== HOW TO COMPLETE THIS TASK ==
Include the line containing "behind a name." and all lines before it, repeated exactly from the listing below, without pictures.

== INPUT DATA ==

################

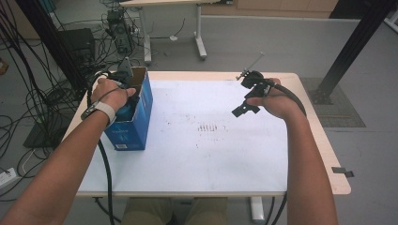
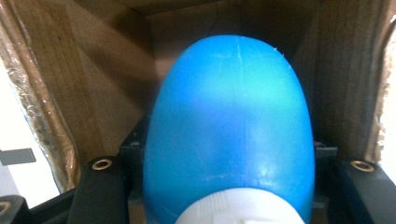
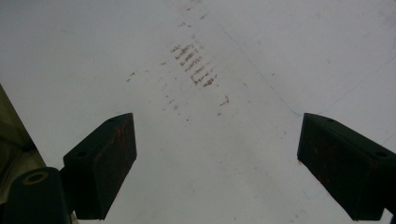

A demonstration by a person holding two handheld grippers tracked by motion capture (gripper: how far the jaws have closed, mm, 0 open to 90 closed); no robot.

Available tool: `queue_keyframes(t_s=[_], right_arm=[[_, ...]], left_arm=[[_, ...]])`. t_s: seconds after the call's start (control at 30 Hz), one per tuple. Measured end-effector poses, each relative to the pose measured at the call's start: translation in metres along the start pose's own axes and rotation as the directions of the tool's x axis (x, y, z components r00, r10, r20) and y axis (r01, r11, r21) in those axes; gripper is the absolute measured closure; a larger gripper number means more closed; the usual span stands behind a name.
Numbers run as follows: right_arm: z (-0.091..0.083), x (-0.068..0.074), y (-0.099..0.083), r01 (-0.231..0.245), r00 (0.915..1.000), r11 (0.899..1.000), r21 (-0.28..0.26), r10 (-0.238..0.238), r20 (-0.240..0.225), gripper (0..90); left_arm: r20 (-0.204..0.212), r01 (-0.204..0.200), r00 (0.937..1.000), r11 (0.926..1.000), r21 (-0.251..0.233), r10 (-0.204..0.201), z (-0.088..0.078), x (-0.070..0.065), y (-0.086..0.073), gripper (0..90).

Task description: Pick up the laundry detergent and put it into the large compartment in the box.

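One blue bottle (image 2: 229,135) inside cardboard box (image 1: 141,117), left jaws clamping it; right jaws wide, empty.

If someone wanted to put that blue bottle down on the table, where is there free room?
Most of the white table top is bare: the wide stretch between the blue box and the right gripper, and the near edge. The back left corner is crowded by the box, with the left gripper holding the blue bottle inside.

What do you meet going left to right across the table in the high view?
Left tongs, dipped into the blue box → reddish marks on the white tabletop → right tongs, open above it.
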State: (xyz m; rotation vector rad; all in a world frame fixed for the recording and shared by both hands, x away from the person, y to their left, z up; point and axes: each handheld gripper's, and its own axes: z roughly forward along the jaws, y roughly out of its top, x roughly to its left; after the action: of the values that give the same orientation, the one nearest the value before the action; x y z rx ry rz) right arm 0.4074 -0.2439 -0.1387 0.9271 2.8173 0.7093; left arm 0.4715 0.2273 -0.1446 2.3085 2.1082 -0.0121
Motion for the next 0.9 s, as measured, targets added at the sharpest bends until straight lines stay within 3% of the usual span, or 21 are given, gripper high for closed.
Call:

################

== WRITTEN REPLY ==
A demonstration by a person holding two handheld grippers tracked by motion capture (gripper: how far the jaws have closed, mm, 0 open to 90 closed); no robot.

Available tool: `queue_keyframes(t_s=[_], right_arm=[[_, ...]], left_arm=[[_, ...]])`. t_s: seconds after the call's start (control at 30 Hz), one per tuple. Measured end-effector poses, each relative to the pose measured at the call's start: translation in metres along the start pose's own axes and rotation as the directions of the tool's x axis (x, y, z components r00, r10, r20) and y axis (r01, r11, r21) in those axes; gripper is the absolute measured closure; a larger gripper number means more closed; the usual span stands behind a name.

The answer given here is complete.